Dear FIS colleagues,
I think that, for good or for bad, 'information science' has also to take
into its scope the emergence of those amazing social creatures --cultures,
states, empires- and has to make sense of their human or unhuman behavior.
If they are 'adaptive' or not. In past discussions we barely touched on
'morality' and values, and I do not have the insight of the poet below
(thanks John for the poem) to articulate any grand vision about that.
In any case, I really join Elohimjl's statements about a progressively
insane evolution of our societies. The last ten years are becoming a social
and ecological nightmare, a monumental fiasco of our collective system of
knowledge. And now this most outrageous, gratuitous, and cruel war!
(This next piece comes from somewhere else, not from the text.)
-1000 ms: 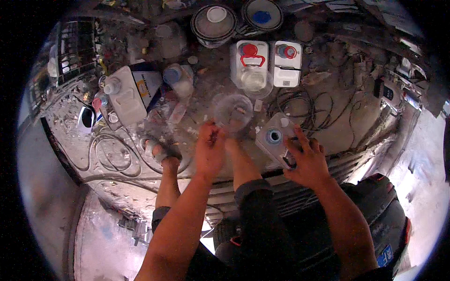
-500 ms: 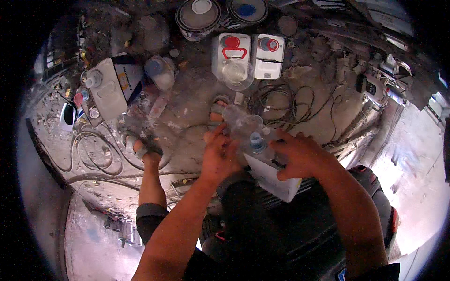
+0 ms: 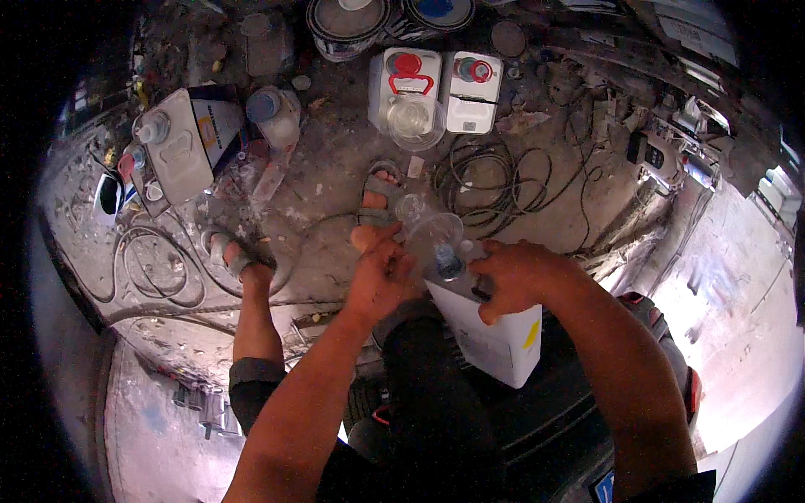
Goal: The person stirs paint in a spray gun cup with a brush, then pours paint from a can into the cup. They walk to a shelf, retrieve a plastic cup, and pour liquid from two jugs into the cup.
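Observation:
A clear plastic cup (image 3: 423, 223) is tilted between my hands, its wide mouth close to the blue spout (image 3: 450, 267) of a white rectangular can (image 3: 495, 339). My left hand (image 3: 386, 272) is closed at the cup's near side, its grip partly hidden. My right hand (image 3: 524, 277) wraps round the handle on the can's top. The can leans, with its spout end toward the cup. Whether liquid is flowing I cannot tell.
Two white containers with red caps (image 3: 408, 63) stand ahead, a clear tub (image 3: 412, 120) by one. Paint cans (image 3: 348, 29) stand behind. Coiled cable (image 3: 495, 189) lies right of my foot (image 3: 381, 189). At left are a grey-topped can (image 3: 176, 155), a blue-capped bottle (image 3: 275, 117) and a hose loop (image 3: 163, 268).
More of the white can's side now shows, and its lower end has moved toward me. The cup's mouth now overlaps the spout more. My left hand has shifted slightly left.

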`<state>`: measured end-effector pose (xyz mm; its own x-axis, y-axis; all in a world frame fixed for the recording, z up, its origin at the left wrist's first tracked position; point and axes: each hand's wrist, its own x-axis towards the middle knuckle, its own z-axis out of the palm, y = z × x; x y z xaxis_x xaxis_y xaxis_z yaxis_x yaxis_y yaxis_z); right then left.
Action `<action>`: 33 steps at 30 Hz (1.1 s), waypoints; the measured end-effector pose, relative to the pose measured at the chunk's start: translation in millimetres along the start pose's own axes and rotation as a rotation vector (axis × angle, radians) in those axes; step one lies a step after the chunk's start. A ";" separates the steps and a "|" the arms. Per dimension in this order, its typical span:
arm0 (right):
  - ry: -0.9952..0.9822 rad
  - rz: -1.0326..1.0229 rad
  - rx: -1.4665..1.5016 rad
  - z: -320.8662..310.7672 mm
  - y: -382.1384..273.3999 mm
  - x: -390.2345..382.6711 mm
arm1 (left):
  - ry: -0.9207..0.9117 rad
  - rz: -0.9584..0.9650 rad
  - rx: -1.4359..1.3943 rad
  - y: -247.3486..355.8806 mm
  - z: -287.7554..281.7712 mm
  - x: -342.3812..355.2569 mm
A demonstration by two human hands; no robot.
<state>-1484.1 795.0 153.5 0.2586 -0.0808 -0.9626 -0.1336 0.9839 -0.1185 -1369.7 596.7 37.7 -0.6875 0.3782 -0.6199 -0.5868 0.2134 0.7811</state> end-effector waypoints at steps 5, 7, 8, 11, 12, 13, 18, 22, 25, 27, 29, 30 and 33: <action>-0.045 -0.015 0.018 1.4 1.8 4.4 | -0.023 -0.104 -0.074 -4.2 4.0 -0.2; -0.021 -0.017 0.030 5.5 3.5 4.3 | 0.007 -0.062 -0.073 -13.8 7.6 -0.6; -0.010 -0.020 0.037 6.9 4.2 5.1 | 0.033 -0.058 -0.104 -14.7 8.7 -0.1; -0.045 -0.019 0.024 3.9 2.2 7.3 | 0.025 -0.123 -0.240 -17.3 9.5 -1.4; -0.045 -0.018 0.026 4.7 2.5 7.9 | 0.018 -0.141 -0.265 -17.8 9.8 -1.8; -0.045 -0.016 0.028 6.1 3.2 9.5 | 0.013 -0.160 -0.289 -18.3 10.1 -2.1; -0.041 -0.017 0.031 8.5 5.0 10.9 | 0.002 -0.217 -0.266 -13.5 8.9 -1.3; -0.039 -0.019 0.041 6.4 2.2 9.0 | 0.034 -0.179 -0.242 -17.8 12.2 -2.4; -0.040 -0.026 0.043 6.8 3.0 9.8 | 0.026 -0.186 -0.195 -15.6 12.9 -2.8; -0.044 -0.033 0.049 6.9 3.9 10.1 | -0.017 -0.223 -0.158 -13.8 10.4 -2.7; -0.046 -0.044 0.053 7.5 5.5 11.2 | 0.004 -0.223 -0.197 -10.8 10.7 -2.3; -0.044 -0.045 0.059 7.8 6.2 11.3 | 0.031 -0.214 -0.235 -9.0 11.2 -2.0; -0.044 -0.034 0.061 9.1 6.9 11.8 | 0.049 -0.232 -0.237 -2.7 11.0 -2.8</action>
<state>-1473.3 802.3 143.6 0.3041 -0.1086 -0.9464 -0.0658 0.9887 -0.1346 -1361.5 605.0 38.2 -0.5407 0.2990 -0.7863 -0.8091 0.0708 0.5834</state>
There are very clear personal responsabilities, yes, but the fiasco
concerns not only to those politicians, media, think tanks, companies,
institutions, religious leaders; it also concerns us, the people in the
sciences... we have failed to provide societies with an overall wisdom,
even into our own ranks, and have collectively headed towards a dramatic
civilization crisis. I think that one of the most insidious causes is the
moral disintegration, the moral disorientation. Obsessed with 'truth' we
have failed to illuminate 'behavior': how to integrate information,
knowledge, value and moral in a harmonious and humane way.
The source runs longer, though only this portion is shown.